## EXERCISE DATA

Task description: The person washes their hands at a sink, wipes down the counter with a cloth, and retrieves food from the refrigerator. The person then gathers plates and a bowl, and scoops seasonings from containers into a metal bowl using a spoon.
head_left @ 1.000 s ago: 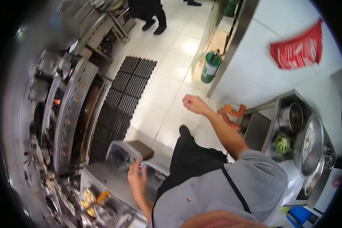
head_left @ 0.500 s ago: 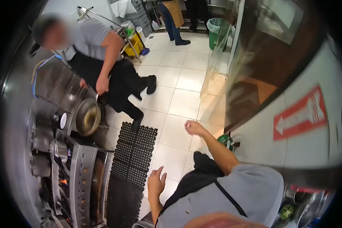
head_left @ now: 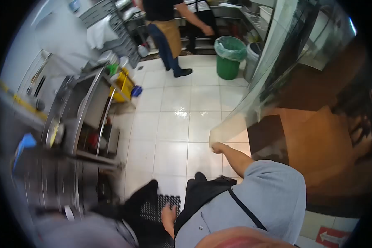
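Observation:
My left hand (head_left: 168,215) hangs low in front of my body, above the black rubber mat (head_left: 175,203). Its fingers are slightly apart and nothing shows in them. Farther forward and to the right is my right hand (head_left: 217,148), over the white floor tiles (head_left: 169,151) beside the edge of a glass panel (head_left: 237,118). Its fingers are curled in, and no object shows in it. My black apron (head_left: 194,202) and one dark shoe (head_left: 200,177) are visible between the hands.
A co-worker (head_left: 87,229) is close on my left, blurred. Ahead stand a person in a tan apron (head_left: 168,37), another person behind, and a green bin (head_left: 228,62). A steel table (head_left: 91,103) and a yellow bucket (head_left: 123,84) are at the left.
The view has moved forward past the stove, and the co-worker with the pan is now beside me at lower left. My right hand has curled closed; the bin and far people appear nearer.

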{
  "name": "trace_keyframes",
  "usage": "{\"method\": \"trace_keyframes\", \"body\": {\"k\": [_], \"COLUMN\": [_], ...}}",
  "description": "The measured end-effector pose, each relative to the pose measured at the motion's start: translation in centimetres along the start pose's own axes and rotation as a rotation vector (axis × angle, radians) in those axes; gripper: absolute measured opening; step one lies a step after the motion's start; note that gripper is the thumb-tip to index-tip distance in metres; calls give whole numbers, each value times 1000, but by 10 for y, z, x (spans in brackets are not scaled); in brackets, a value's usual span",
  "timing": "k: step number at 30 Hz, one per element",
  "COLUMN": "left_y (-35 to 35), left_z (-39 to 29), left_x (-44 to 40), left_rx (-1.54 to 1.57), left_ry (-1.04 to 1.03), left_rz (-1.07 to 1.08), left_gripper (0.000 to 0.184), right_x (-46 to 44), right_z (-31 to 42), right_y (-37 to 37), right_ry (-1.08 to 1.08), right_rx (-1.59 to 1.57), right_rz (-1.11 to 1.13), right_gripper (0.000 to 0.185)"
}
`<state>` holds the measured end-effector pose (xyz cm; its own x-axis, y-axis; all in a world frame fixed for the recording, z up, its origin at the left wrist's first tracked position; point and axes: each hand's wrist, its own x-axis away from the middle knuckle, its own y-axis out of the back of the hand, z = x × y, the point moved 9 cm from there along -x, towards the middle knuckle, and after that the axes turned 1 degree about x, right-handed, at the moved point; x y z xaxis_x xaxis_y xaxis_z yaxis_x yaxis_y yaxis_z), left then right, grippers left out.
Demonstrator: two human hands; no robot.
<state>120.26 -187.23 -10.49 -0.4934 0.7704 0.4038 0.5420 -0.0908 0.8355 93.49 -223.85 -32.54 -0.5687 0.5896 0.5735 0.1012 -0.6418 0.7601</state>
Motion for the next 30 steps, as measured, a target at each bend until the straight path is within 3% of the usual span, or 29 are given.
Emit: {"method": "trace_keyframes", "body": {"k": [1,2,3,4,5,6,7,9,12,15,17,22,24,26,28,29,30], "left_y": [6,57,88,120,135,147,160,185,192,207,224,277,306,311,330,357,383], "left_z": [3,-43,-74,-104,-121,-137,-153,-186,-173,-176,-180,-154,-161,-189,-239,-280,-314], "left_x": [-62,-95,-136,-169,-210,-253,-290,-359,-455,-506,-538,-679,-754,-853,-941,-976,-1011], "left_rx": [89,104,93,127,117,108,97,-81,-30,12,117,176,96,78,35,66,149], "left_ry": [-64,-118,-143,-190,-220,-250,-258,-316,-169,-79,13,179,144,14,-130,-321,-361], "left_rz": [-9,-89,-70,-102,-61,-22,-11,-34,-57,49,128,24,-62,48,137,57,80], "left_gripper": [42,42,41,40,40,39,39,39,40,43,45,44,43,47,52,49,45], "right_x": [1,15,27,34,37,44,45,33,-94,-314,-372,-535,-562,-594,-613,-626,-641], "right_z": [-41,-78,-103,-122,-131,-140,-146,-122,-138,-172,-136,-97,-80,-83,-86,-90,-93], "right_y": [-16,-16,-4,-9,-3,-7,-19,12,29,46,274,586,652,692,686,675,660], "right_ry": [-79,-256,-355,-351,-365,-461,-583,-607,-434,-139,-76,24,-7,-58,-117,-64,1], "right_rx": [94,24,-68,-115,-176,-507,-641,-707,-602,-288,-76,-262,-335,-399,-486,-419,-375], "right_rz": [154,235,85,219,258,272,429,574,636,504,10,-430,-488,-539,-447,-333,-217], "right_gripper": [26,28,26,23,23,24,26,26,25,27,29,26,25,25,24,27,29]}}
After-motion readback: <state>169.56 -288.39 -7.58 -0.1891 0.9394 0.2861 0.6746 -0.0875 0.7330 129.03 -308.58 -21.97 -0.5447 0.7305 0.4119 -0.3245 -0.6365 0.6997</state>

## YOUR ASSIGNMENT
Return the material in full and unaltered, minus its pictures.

## RESULT
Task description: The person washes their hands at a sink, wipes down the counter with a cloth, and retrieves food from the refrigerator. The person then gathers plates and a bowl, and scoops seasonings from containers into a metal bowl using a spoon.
head_left @ 1.000 s ago: 
head_left @ 0.500 s ago: 
head_left @ now: 
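Observation:
My left hand (head_left: 168,215) hangs low in front of my body, above the black rubber mat (head_left: 175,203). Its fingers are slightly apart and nothing shows in them. Farther forward and to the right is my right hand (head_left: 217,148), over the white floor tiles (head_left: 169,151) beside the edge of a glass panel (head_left: 237,118). Its fingers are curled in, and no object shows in it. My black apron (head_left: 194,202) and one dark shoe (head_left: 200,177) are visible between the hands.
A co-worker (head_left: 87,229) is close on my left, blurred. Ahead stand a person in a tan apron (head_left: 168,37), another person behind, and a green bin (head_left: 228,62). A steel table (head_left: 91,103) and a yellow bucket (head_left: 123,84) are at the left.
The view has moved forward past the stove, and the co-worker with the pan is now beside me at lower left. My right hand has curled closed; the bin and far people appear nearer.
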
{
  "name": "trace_keyframes",
  "usage": "{\"method\": \"trace_keyframes\", \"body\": {\"k\": [_], \"COLUMN\": [_], ...}}",
  "description": "The measured end-effector pose, each relative to the pose measured at the motion's start: translation in centimetres along the start pose's own axes and rotation as a rotation vector (axis × angle, radians) in those axes; gripper: absolute measured opening; step one lies a step after the motion's start; note that gripper is the thumb-tip to index-tip distance in metres; calls give whole numbers, each value times 1000, but by 10 for y, z, x (spans in brackets are not scaled); in brackets, a value's usual span",
  "timing": "k: step number at 30 Hz, one per element",
  "COLUMN": "left_y (-35 to 35), left_z (-39 to 29), left_x (-44 to 40), left_rx (-1.54 to 1.57), left_ry (-1.04 to 1.03), left_rz (-1.07 to 1.08), left_gripper (0.000 to 0.184), right_x (-46 to 44), right_z (-31 to 42), right_y (-37 to 37), right_ry (-1.08 to 1.08), right_rx (-1.59 to 1.57), right_rz (-1.11 to 1.13), right_gripper (0.000 to 0.185)"
}
`<state>` holds the measured end-effector pose (xyz cm; its own x-axis, y-axis; all in a world frame fixed for the recording, z up, its origin at the left wrist's first tracked position; point and axes: each hand's wrist, its own x-axis away from the middle knuckle, its own y-axis out of the back of the hand, z = x × y, the point moved 9 cm from there along -x, towards the middle knuckle, and after that the axes turned 1 degree about x, right-handed, at the moved point; x y z xaxis_x xaxis_y xaxis_z yaxis_x yaxis_y yaxis_z), left then right, grippers left out.
Demonstrator: two human hands; no robot.
<state>120.26 -187.23 -10.49 -0.4934 0.7704 0.4038 0.5420 -0.0908 0.8355 93.49 -223.85 -32.54 -0.5687 0.5896 0.5735 0.1012 -0.6418 0.7601</state>
Motion for the next 30 steps, as measured, a target at each bend until the straight path is within 3% of the usual span, or 29 are given.
Emit: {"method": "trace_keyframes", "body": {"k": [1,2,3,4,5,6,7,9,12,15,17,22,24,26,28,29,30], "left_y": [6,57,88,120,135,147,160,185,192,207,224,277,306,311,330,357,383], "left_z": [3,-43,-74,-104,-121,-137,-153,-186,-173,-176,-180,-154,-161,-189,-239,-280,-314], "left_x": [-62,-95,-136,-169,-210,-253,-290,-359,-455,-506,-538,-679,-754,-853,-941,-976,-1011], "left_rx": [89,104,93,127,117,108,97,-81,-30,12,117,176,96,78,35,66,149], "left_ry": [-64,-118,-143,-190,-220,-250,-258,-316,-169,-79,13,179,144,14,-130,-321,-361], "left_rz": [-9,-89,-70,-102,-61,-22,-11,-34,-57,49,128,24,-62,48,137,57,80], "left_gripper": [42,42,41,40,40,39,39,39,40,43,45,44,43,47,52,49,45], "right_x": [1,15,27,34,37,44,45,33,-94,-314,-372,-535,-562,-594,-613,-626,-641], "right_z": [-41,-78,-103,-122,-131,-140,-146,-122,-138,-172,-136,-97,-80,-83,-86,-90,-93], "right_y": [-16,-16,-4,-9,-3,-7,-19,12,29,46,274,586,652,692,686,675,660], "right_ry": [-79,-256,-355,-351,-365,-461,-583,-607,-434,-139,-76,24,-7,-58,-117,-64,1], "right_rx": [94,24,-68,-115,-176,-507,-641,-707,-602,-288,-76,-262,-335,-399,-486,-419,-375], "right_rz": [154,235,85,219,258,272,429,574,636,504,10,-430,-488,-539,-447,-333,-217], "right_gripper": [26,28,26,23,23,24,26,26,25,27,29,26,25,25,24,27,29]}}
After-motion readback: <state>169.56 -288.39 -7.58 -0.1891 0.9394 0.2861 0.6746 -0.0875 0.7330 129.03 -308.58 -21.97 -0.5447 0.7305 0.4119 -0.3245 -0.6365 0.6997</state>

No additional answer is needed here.